Secondo il Wsj, l'Arabia Saudita sta prendendo in considerazione un piano per accettare lo yuan cinese invece di dollari Usa per regolare le vendite di petrolio greggio a Pechino. L'articolo di Giuseppe Gagliano

 

L’Arabia Saudita sta prendendo in considerazione un piano per accettare lo yuan cinese invece di dollari Usa per regolare le vendite di petrolio greggio a Pechino, ha riferito il Wall Street Journal.
Secondo quanto riferito, il Regno sta discutendo attivamente con la Cina per valutare almeno una parte delle sue vendite di petrolio alla seconda economia mondiale in yuan.

Quale potrebbe essere la motivazione che ha indotto il regno Saudita a prendere in considerazione una possibilità di questo genere?

Forse il malcontento dei sauditi per i negoziati nucleari di Washington con l’Iran e il rifiuto della Casa Bianca di sostenere le operazioni militari del paese nello Yemen? Il ritiro degli Stati Uniti dall’Afghanistan? Sono certamente risposte più che plausibili.

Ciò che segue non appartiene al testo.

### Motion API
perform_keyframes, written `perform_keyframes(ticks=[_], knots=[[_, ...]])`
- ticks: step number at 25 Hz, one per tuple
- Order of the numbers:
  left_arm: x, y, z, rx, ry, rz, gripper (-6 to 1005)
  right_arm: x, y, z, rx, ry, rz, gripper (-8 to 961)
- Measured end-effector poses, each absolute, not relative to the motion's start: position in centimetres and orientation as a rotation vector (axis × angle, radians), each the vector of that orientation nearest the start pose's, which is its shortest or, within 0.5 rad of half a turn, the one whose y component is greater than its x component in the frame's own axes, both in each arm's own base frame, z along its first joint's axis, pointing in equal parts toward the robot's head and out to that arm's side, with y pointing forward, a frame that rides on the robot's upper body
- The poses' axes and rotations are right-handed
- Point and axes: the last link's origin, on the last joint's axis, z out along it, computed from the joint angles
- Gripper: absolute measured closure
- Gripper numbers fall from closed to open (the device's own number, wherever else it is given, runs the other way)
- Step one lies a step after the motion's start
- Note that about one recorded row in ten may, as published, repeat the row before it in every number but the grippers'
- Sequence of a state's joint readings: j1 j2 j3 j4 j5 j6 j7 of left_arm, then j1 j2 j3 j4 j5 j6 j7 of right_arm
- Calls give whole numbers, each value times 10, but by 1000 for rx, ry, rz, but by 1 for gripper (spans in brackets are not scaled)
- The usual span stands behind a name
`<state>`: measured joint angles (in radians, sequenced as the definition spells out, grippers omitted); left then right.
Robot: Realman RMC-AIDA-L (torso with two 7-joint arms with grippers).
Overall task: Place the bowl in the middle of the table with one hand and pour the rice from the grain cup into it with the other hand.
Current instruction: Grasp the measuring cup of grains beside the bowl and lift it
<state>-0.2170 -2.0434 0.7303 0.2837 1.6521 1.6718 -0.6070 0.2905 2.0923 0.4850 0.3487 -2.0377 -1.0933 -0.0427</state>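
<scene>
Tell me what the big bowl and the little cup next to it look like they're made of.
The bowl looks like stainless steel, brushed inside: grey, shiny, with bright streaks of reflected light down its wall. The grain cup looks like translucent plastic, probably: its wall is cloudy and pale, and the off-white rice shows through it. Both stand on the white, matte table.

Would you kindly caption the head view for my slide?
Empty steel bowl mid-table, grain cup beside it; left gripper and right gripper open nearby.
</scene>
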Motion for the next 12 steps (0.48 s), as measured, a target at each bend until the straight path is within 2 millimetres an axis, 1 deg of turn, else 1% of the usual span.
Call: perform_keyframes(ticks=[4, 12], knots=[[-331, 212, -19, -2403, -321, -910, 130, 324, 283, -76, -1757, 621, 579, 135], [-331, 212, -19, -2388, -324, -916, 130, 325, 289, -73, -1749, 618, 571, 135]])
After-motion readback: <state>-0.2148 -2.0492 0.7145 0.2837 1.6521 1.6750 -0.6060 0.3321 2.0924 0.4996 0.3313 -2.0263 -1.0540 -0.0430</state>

D’altra parte le dinamiche a livello geopolitico sono cambiate e le relazioni con gli Stati Uniti sono mutate.

Non dobbiamo dimenticare che la Cina rimane il più grande importatore di greggio del mondo e offre quindi molti incentivi di natura economica al Regno Saudita. Se una proposta di questo genere dovesse effettivamente concretizzarsi è chiaro che avrebbe un impatto enorme sull’egemonia del dollaro nel mercato internazionale della energia. Inoltre influenzerebbe l’economia saudita visto che il il riyal è ancorato al dollaro Usa. Vediamo alcuni numeri: l’80% delle transizioni globale di greggio è valutata in dollari e dagli anni 70 i sauditi si sono serviti proprio del dollaro per il commercio di petrolio in cambio di sicurezza in ambito militare da parte gli Stati Uniti.

Ad ogni modo il fatto che l’Arabia Saudita abbia preso in considerazione una proposta di questo genere sta a dimostrare che le partnership poste in essere dalla Cina stanno funzionando.

Inoltre questa proposta saudita rappresenta certamente un altro esempio di de-dollarizzazione intrapresa ormai da diverse nazioni in tutto il mondo a cominciare da quelle poste in essere da Putin che ha cercato di ridurre le partecipazione della Russia in dollari e ha acquistato più oro e altre valute estere. In questo contesto non dimentichiamoci che la Russia ha un sistema di transizione bancaria alternativo a quello a monopolio americano e cioè il Sistema per il trasferimento dei messaggi finanziari (SPFS) mentre la Cina ha il sistema di pagamento interbancario transfrontaliero (CIPS), che è in costante crescita nella regione. Infatti ha attirato 30 istituzioni finanziarie giapponesi, 31 banche dall’Africa e due dozzine di società russe. L’anno scorso, l’utilizzo di CIPS ha visto un aumento del 75% rispetto al 2020.

Un altro esempio di progressiva de-dollari di azione è fornita dall’India che ha già un accordo di scambio rupia-rublo per la vendita di armi russe all’India con lo scopo di aggirare le sanzioni imposte dal Countering America’s Adversaries Through Sanctions Act (CAATSA).